RECORD SET:
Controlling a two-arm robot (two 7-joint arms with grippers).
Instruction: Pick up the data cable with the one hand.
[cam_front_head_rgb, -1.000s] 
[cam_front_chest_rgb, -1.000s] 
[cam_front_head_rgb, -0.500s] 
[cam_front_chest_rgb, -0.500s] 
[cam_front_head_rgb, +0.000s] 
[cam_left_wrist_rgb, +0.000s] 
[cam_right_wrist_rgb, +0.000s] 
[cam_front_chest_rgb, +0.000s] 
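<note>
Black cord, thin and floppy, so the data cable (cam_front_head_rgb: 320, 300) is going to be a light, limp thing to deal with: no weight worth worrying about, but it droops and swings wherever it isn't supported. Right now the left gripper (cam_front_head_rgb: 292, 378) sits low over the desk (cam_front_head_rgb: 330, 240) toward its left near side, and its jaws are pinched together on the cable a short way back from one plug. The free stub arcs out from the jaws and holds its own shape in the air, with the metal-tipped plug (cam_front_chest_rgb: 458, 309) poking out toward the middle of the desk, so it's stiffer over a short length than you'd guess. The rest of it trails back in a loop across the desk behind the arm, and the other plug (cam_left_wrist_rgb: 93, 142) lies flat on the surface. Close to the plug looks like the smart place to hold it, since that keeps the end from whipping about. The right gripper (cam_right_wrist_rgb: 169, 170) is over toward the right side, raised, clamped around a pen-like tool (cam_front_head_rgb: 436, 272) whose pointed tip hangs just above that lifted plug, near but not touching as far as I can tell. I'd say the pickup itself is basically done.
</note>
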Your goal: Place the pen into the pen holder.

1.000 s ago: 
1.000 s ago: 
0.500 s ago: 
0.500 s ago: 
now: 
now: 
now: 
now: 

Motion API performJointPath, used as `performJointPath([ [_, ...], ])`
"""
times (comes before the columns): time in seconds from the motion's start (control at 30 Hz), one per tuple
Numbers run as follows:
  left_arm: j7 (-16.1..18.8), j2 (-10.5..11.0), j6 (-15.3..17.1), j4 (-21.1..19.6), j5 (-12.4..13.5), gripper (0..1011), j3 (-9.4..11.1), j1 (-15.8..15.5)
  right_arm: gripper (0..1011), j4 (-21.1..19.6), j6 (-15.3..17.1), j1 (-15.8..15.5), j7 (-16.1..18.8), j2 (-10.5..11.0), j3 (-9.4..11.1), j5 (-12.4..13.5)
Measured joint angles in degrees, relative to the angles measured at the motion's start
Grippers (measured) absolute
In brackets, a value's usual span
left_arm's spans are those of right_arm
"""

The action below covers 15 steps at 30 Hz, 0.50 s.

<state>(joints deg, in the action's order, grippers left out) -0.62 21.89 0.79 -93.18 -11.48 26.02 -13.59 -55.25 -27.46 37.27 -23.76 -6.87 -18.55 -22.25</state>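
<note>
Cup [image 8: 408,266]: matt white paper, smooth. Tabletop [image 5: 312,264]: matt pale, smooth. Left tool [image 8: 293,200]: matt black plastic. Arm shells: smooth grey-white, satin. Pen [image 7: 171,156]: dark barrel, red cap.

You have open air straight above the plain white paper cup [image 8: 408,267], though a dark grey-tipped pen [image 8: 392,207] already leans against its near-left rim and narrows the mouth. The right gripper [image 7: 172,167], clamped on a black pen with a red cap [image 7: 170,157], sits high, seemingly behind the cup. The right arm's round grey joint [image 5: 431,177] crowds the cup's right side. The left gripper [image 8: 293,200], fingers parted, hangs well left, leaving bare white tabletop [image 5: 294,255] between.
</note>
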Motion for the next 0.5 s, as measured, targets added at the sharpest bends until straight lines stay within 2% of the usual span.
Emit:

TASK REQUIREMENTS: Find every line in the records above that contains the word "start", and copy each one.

ANSWER:
times (comes before the columns): time in seconds from the motion's start (control at 30 Hz), one per tuple
Measured joint angles in degrees, relative to the angles measured at the motion's start

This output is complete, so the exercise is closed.